Nach dem 1675 erfolgten Tode Herzog Ernst I. erhielt Ludolf die Stelle eines Kammerdirektors zu Altenburg vom ältesten Sohne des verewigten Landesherrn übertragen, wurde im folgenden Jahre mit einer Gesandtschaft an den Brandenburgischen Hof zu Berlin betraut und hatte das Unglück, seine Frau durch den Tod zu verlieren, während er vom Hause fern war, wodurch ihm alle Staatsgeschäfte verleidet wurden. Er kam um seine Entlassung ein und erhielt diese, doch erst 1677, unter den ehrenvollsten Ausdrücken der gerechtesten Anerkennung seiner geleisteten Dienste, mit dem Titel eines Geheimen Rathes, worauf er seinen Wohnsitz in Frankfurt a. M. aufschlug, um ganz den Wissenschaften zu leben, doch hinderte dieß nicht, daß ihn die Sachsenherzoge als ihren außerordentlichen Gesandten und Botschafter betrachteten, Kurpfalz ihn zum Kammerdirektor ernannte und Kaiser Leopold ihn 1690 zum Vorsitzenden des Kaiserlichen historischen Collegiums erhob.

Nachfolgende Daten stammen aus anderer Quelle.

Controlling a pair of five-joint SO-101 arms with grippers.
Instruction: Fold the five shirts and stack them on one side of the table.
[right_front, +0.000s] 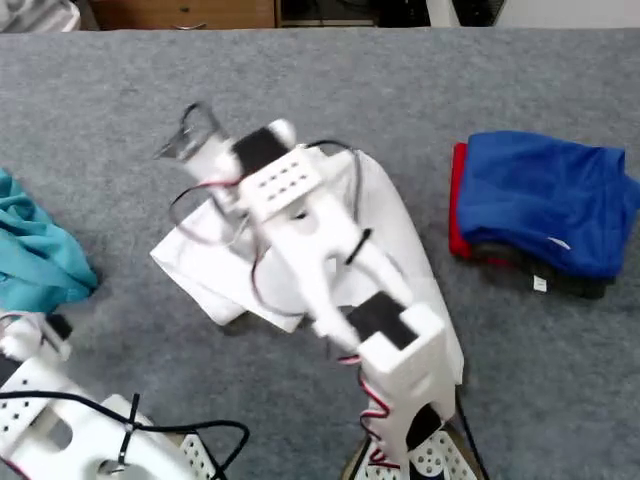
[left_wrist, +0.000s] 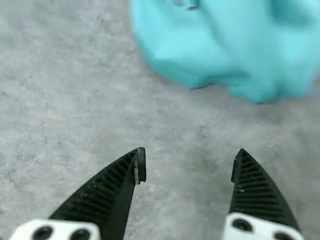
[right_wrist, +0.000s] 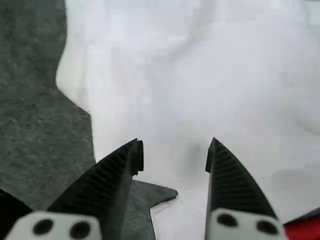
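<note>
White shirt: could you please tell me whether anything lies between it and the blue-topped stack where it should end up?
Nothing visible does. Only bare grey table separates the white shirt from the blue-topped stack. The right gripper hangs open directly over the shirt.

white plastic shells on the right arm (right_front: 330, 250) above the white shirt (right_front: 410, 250), with black motor blocks, a perforated plate, and thin red and black cables looping alongside. same white shells and a looped black cable on the left arm (right_front: 50, 420), well off to one side of the shirt. black, ribbed, pointed fingers (left_wrist: 115, 185) on white bases with dark screw holes at the left gripper (left_wrist: 190, 160) and right gripper (right_wrist: 175, 150).
</note>
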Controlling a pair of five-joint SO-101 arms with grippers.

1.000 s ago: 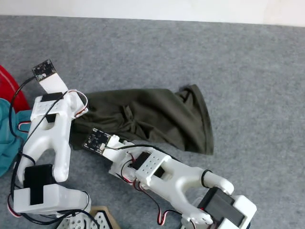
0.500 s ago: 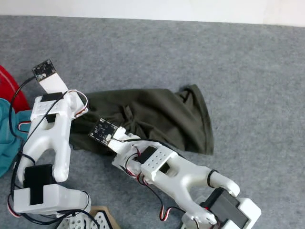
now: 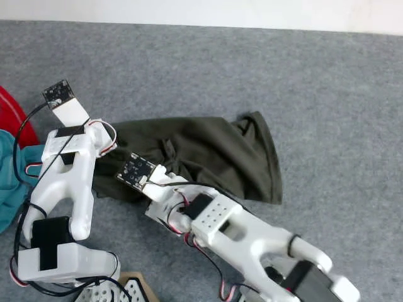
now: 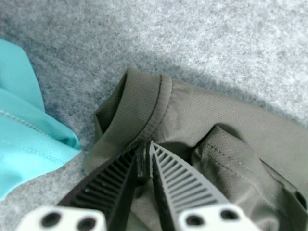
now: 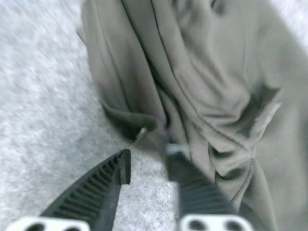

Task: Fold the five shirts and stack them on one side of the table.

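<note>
Your left gripper [image 4: 144, 153] is pinched tight on a fold of the olive shirt [image 3: 208, 154] by its ribbed edge, at the end of the garment nearest the teal shirt [image 3: 9, 179]. Your right gripper [image 5: 148, 159] stands spread apart at the shirt's near hem, one finger over the fabric and the other over the grey table [image 3: 327, 94]. The olive shirt lies crumpled and unfolded mid-table, while the teal shirt and a red item [image 3: 9, 113] sit at the table's left edge in the high view.
</note>
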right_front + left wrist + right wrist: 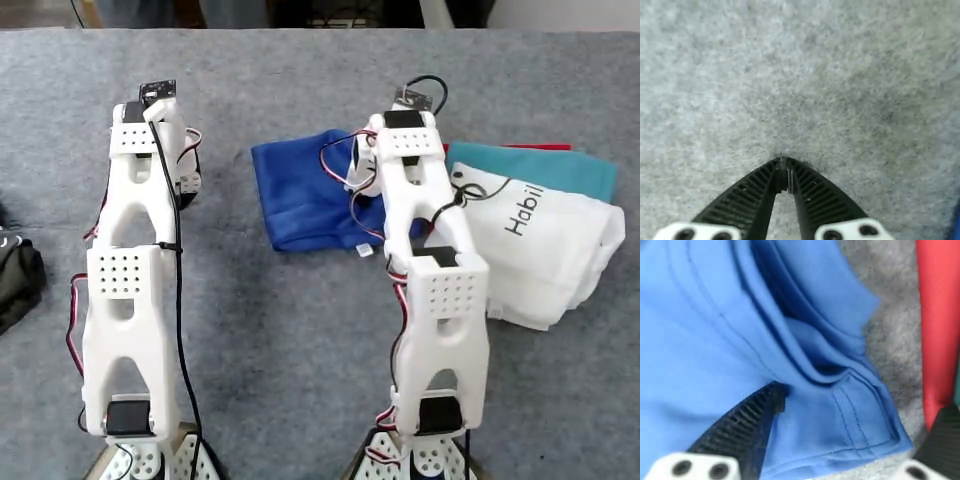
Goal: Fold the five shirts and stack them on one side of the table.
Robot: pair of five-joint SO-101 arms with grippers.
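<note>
Right fingers (750, 432) stand wide apart and hold nothing. The blue shirt (715, 340) lies under and between them, its hem corner in the gap. The cloth is judged soft, light and limp, best pinched at that doubled hem. Left fingers (782, 172) are closed tip to tip and empty, over bare grey felted desk (800, 60). Just beside the outer right finger lies a red shirt (937, 315).

The white shirt (560, 262) carries black lettering (521, 209) across its top.
</note>
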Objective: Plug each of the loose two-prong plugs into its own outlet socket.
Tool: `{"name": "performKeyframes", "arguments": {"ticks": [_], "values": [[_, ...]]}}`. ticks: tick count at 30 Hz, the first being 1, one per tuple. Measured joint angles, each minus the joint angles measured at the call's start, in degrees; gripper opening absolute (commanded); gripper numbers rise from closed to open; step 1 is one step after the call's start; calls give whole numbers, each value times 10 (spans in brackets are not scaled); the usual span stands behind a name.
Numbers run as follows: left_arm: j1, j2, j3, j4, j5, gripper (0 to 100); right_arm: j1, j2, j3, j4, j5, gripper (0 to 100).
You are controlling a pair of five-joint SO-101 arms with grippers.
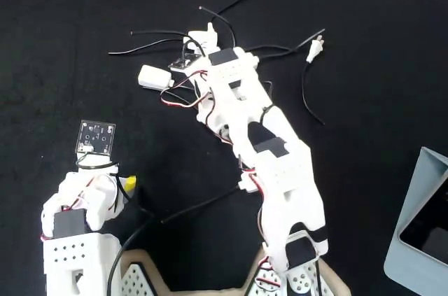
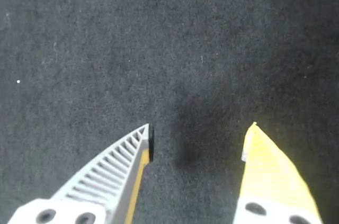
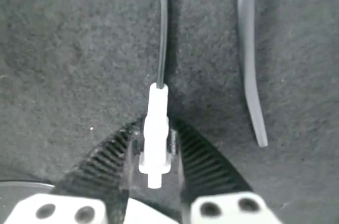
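Note:
My right gripper is shut on a white two-prong plug, whose black cord runs straight away from the fingers over the black cloth. From above, the right arm stretches to the far middle of the table, its tip beside a white outlet block. A second white plug with a black cord lies loose at the far right. Over bare cloth at the near left, my left gripper stands open with nothing between its grey and yellow fingers.
Several loose black cords sprawl around the outlet block. One cord end lies beside the held plug. A small dark square board sits just ahead of the left arm. A grey bin stands at the near right edge.

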Motion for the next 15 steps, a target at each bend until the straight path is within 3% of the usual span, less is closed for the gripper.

Einen großen Theil der Zeit des thätigen Mannes füllte die Abfassung seiner zahlreichen Werke aus; er schrieb unter andern eine gründliche Geschichte Aethiopiens, einen Commentar über dieselbe nebst einem Anhang, eine Grammatik des Reiches Amhara, nebst einem amharisch-lateinischen Wörterbuch, ein äthiopisch lateinisches Wörterbuch nebst einer betreffenden Grammatik; ferner gab er die Psalmen äthiopisch und lateinisch heraus, schrieb die Allgemeine Schaubühne der Welt in 2 Folianten, und viele andere kleinern Abhandlungen und Briefe, und war dabei von Frankfurt aus ein eifriger und unermüdlicher Berichterstatter aller politischen Neuigkeiten an die Sachsenherzoge. Zu einer Zeit hatte er gar nicht übel Lust, selbst nach dem geliebten Aethiopien und Amhara zu reisen, mindestens reiste er noch nach Frankreich, verkehrte viel mit Orientalisten und forschte nach äthiopischen Schriften in den dortigen Bibliotheken. Ludolf war dreimal verheirathet; er erfreute sich eines glücklichen, geistesfrischen Alters und leise beschlich ihn der Tod nach einem ruhmvollen und thätigen Leben.